Vaccine news from 66 years ago

Vaccines are all the buzz these days. Saturated with news coverage, we’ve absorbed new terms like spike protein and messenger RNA, and learned that some vaccines, like Pfizer-BioNTech’s and Moderna’s, are really a new breed. Without recent advances in biotechnology, we wouldn’t have these vaccines at all.

Did you know that the polio vaccine, which rolled out in the 1950s, also relied on a seminal advance in biotechnology? Neither did I, not until I interviewed Dr. Martha Lepow for my book, They Called Us Girls.

The polio vaccine, both the Salk and the Sabin version, use a tried-and-true method – inoculation with a small dose of virus to stimulate an immune response. The problem, before the breakthrough that I’ll explain in a minute, was that there was no feasible way to produce enough virus to test, and eventually to inoculate, all the children who were at risk. For the clinical trials alone, over a million schoolchildren in several countries were to be inoculated with the Salk vaccine. If and when the vaccine was approved, a country-wide and then a world-wide campaign would require unprecedented amounts of virus.

Traditionally, virus was grown in mice and monkeys, which meant production was limited. Labs needed ample facilities to house animals, and it was an expensive undertaking. Scientists tried to find another way to cultivate virus, and in 1949 they succeeded. Three doctors working at Children’s Hospital in Boston invented a method to cultivate virus in tissue samples, not whole animals, which greatly sped up the process and reduced the expense. When one of the three doctors moved to Cleveland, Ohio, he set up a “virus lab” at City Hospital where he met Martha Lepow, then a resident in pediatrics.

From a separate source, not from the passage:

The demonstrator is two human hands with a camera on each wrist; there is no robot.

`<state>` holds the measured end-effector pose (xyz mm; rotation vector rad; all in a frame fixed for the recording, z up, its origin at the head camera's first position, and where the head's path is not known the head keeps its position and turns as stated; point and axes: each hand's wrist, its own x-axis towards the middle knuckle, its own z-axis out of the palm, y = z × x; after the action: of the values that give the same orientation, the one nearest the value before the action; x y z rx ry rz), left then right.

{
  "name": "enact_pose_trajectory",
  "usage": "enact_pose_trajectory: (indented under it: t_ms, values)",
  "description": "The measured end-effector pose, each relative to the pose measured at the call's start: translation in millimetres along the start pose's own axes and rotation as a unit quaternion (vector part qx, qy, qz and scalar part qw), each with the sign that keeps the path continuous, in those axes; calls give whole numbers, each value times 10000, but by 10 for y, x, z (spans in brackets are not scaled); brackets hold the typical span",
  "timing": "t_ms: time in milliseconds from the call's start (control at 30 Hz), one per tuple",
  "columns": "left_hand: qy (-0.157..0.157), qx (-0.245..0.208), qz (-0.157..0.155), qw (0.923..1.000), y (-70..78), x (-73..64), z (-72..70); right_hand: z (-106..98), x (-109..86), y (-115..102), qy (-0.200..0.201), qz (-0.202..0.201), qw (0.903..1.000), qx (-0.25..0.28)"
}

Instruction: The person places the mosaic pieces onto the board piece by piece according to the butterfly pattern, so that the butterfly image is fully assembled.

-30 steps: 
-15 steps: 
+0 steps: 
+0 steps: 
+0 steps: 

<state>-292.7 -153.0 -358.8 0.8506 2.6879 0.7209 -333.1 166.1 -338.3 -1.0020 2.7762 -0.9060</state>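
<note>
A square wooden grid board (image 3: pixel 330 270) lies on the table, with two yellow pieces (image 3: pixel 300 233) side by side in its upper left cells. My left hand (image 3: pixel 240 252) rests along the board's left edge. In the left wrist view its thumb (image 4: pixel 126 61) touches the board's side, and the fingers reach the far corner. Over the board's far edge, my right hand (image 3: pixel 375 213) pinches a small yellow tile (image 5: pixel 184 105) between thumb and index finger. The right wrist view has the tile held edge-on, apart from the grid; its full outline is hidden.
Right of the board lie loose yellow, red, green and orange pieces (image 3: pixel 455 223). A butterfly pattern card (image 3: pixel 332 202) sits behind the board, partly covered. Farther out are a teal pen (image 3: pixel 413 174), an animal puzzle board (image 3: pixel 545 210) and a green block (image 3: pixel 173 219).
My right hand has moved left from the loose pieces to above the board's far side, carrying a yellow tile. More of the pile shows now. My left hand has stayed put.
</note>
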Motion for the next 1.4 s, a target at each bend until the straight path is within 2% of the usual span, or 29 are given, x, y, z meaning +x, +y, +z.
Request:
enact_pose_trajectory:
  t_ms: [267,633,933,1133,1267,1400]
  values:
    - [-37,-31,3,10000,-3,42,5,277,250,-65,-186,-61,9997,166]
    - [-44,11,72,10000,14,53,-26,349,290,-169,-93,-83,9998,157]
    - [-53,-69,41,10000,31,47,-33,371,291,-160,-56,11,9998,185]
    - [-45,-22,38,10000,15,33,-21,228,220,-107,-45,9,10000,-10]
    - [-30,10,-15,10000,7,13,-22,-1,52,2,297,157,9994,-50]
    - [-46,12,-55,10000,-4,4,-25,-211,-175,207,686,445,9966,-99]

Martha thrived with one-on-one patient care, but when asked to work in the lab, she said yes. There, she conducted research, used the new method to grow virus and, when the Salk trials began, tested patient samples for evidence of antibodies. On the day the lab’s director learned that he and his colleagues had won the Nobel Prize for their work, she was there to celebrate. As she told me, “I would characterize the work in the lab as one of the biggest advances in medicine in the second half of the twentieth century, right up there with the development of penicillin.”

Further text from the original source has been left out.